● **Dataset section**

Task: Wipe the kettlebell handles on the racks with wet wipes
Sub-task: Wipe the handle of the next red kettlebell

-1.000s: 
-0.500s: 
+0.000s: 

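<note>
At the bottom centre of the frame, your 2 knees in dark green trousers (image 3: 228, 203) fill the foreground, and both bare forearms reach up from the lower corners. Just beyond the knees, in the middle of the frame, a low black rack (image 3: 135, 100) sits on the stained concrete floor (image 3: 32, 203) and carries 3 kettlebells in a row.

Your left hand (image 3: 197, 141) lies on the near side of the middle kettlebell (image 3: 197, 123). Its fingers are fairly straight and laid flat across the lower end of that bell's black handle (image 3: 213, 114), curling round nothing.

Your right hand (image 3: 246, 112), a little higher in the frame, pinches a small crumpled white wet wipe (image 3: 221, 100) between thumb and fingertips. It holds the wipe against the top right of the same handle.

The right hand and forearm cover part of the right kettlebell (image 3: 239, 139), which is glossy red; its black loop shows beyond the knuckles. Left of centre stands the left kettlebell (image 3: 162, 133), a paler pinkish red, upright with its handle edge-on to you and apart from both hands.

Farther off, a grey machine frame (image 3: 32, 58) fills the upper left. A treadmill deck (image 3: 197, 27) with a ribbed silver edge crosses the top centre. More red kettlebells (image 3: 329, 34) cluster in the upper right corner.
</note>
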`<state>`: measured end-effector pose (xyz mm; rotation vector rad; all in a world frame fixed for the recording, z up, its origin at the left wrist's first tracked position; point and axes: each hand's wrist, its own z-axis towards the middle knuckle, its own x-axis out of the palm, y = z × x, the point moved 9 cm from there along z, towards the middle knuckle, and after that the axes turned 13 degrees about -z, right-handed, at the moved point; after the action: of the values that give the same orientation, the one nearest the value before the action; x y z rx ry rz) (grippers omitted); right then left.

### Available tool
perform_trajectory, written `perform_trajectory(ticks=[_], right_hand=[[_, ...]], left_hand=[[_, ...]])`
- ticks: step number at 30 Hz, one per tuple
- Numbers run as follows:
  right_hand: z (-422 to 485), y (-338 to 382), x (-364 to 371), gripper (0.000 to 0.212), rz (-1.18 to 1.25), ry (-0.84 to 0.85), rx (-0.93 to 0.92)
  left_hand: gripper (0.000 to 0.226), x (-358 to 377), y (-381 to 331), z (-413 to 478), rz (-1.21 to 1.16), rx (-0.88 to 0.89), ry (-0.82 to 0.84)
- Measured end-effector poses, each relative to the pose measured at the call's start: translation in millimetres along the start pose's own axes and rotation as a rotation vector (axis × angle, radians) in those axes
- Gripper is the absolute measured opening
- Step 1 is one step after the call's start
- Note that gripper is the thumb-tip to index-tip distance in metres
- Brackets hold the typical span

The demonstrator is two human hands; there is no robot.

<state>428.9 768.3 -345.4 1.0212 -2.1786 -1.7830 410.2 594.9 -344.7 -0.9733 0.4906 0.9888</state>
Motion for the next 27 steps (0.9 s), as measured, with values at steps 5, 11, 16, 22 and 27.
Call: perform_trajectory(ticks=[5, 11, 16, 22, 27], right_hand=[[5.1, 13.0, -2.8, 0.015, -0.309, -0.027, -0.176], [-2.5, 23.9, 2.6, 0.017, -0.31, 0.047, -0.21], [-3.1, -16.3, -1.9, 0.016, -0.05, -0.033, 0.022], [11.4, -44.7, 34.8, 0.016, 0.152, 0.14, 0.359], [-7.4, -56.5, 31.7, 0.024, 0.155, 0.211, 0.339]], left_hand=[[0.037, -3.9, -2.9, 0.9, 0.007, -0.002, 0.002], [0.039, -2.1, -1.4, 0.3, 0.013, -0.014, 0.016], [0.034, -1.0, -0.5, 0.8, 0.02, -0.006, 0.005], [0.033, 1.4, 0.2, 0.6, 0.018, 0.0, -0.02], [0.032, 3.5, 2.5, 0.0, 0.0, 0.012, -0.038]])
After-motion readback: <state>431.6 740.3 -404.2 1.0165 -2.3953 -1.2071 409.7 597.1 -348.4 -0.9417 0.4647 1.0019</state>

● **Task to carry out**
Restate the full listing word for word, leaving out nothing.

● **Solution below**
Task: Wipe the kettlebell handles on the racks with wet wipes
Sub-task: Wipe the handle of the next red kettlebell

-1.000s: 
-0.500s: 
+0.000s: 

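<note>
At the bottom centre of the frame, your 2 knees in dark green trousers (image 3: 228, 203) fill the foreground, and both bare forearms reach up from the lower corners. Just beyond the knees, in the middle of the frame, a low black rack (image 3: 135, 100) sits on the stained concrete floor (image 3: 32, 203) and carries 3 kettlebells in a row.

Your left hand (image 3: 197, 141) lies on the near side of the middle kettlebell (image 3: 197, 123). Its fingers are fairly straight and laid flat across the lower end of that bell's black handle (image 3: 213, 114), curling round nothing.

Your right hand (image 3: 246, 112), a little higher in the frame, pinches a small crumpled white wet wipe (image 3: 221, 100) between thumb and fingertips. It holds the wipe against the top right of the same handle.

The right hand and forearm cover part of the right kettlebell (image 3: 239, 139), which is glossy red; its black loop shows beyond the knuckles. Left of centre stands the left kettlebell (image 3: 162, 133), a paler pinkish red, upright with its handle edge-on to you and apart from both hands.

Farther off, a grey machine frame (image 3: 32, 58) fills the upper left. A treadmill deck (image 3: 197, 27) with a ribbed silver edge crosses the top centre. More red kettlebells (image 3: 329, 34) cluster in the upper right corner.
</note>
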`<state>`: measured end-effector pose (xyz mm; rotation vector rad; all in a world frame fixed for the recording, z up, its origin at the left wrist's first tracked position; point and axes: each hand's wrist, its own z-axis towards the middle knuckle, its own x-axis out of the palm, y = z × x, the point moved 9 cm from there along z, towards the middle knuckle, and after that the axes turned 13 degrees about -z, right-handed, at the moved point; after the action: of the values that give the same orientation, the one nearest the value before the action; x y z rx ry rz) (grippers omitted); right then left.

### Available tool
perform_trajectory, written `perform_trajectory(ticks=[_], right_hand=[[_, ...]], left_hand=[[_, ...]])`
- ticks: step number at 30 Hz, one per tuple
- Numbers run as follows:
  right_hand: z (-422 to 485), y (-338 to 382), x (-364 to 371), gripper (0.000 to 0.212), rz (-1.18 to 1.25), ry (-0.84 to 0.85), rx (-0.93 to 0.92)
  left_hand: gripper (0.000 to 0.226), x (-358 to 377), y (-381 to 331), z (-413 to 478), rz (-1.21 to 1.16), rx (-0.88 to 0.89), ry (-0.82 to 0.84)
- Measured end-effector poses, each relative to the pose measured at the call's start: translation in millimetres along the start pose's own axes and rotation as a rotation vector (axis × angle, radians) in those axes
- Gripper is the absolute measured opening
- Step 1 is one step after the call's start
- Note that gripper is the thumb-tip to index-tip distance in metres
- Brackets hold the typical span

The demonstrator is two human hands; there is no robot.

<state>428.9 768.3 -345.4 1.0212 -2.1786 -1.7830 410.2 594.9 -344.7 -0.9733 0.4906 0.9888</state>
Motion for the next 27 steps (0.9 s), as measured, with values at steps 5, 11, 16, 22 and 27.
Call: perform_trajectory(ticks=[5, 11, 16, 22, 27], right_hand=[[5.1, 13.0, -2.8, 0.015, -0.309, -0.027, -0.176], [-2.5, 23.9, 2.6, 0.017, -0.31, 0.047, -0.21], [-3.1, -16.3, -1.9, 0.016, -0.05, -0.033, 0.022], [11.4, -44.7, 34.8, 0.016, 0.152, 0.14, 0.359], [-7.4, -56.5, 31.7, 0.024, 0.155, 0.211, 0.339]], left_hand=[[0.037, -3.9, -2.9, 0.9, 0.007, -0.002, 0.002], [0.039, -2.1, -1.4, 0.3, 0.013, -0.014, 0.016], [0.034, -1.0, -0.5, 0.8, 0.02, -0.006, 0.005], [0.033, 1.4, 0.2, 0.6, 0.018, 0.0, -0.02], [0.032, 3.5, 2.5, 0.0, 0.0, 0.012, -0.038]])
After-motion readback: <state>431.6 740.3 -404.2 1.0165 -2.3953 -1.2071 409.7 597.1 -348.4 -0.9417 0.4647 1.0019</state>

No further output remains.